His eyes were heavy. As they slowly adjusted to the darkness he could barely make out the cracks of the ceiling. Lying on his back, not wanting the day to begin, he found himself counting them. One, two, three, four, five, his count grew as the cracks began to cross and re-cross and move together again. With each incremental number the cracks became less distinct and more connected. The lines formed images.

 First of roads and highways, a map of the outside city. Then of roots, the outline of many roots, enough roots to fill a forest. The lines then became a face, the wrinkled lines of an old, knowing face. The face of a father or a friend or a god. The face grew clearer and crisper as the lines took shape, and soon it was staring back at him. The weight of the stare, the omniscient stare, burrowed deep inside of him until it became much too much to bear. He sat up sharply.

 His weary body ached and moaned its disapproval as he jumped out of bed. The cold hard floor quickened his steps as he scampered across the room.

 In the bathroom he pulled the long frayed string of a single overhead bulb. The light was an explosion of whiteness in his early morning eyes. The bare bulb circled rhythmically overhead as his eyes adjusted and he found himself staring at a reflection of himself. His face hung heavy with the dawn and the dark pupils of his eyes were impenetrable.
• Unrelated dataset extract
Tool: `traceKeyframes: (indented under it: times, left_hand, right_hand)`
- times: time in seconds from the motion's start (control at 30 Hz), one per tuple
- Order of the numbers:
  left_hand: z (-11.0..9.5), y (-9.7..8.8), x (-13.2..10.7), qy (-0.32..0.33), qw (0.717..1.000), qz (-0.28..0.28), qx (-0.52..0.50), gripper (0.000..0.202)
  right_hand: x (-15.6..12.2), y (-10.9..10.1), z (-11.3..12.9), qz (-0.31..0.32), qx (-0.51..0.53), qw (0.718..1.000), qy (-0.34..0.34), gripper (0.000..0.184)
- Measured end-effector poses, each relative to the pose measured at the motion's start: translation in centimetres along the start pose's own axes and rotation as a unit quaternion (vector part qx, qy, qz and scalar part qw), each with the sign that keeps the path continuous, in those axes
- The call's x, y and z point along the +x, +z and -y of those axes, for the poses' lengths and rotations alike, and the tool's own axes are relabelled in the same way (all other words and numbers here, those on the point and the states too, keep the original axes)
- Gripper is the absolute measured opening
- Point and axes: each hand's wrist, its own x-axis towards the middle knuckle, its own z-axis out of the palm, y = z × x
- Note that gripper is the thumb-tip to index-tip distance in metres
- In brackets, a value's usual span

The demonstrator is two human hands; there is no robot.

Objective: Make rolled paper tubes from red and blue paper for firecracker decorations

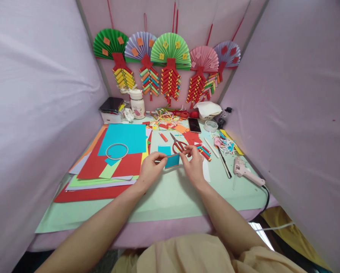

 He turned the squeaky faucet, cupped his hands and held the icy water. Slowly he splashed his face. The cold wet streaks washed away the morning's residue. Looking back at himself standing in the mirror, drops of water obstinately clung to his dark, steady brow. The swaying bulb continued to cast rolling shadows over his reflection.

 By the bed the phone shrieked. He turned quickly, raced back across the cold floor, and sat rigidly on the bed. The phone shrieked a second time. He answered.

 'Yes?' his voice came out dry and muffled.

 'It's time,' was the only response.

 He looked back at the clock and it read 6:00. It was time.

 'I'll be there,' his voice was quicker now, more firm.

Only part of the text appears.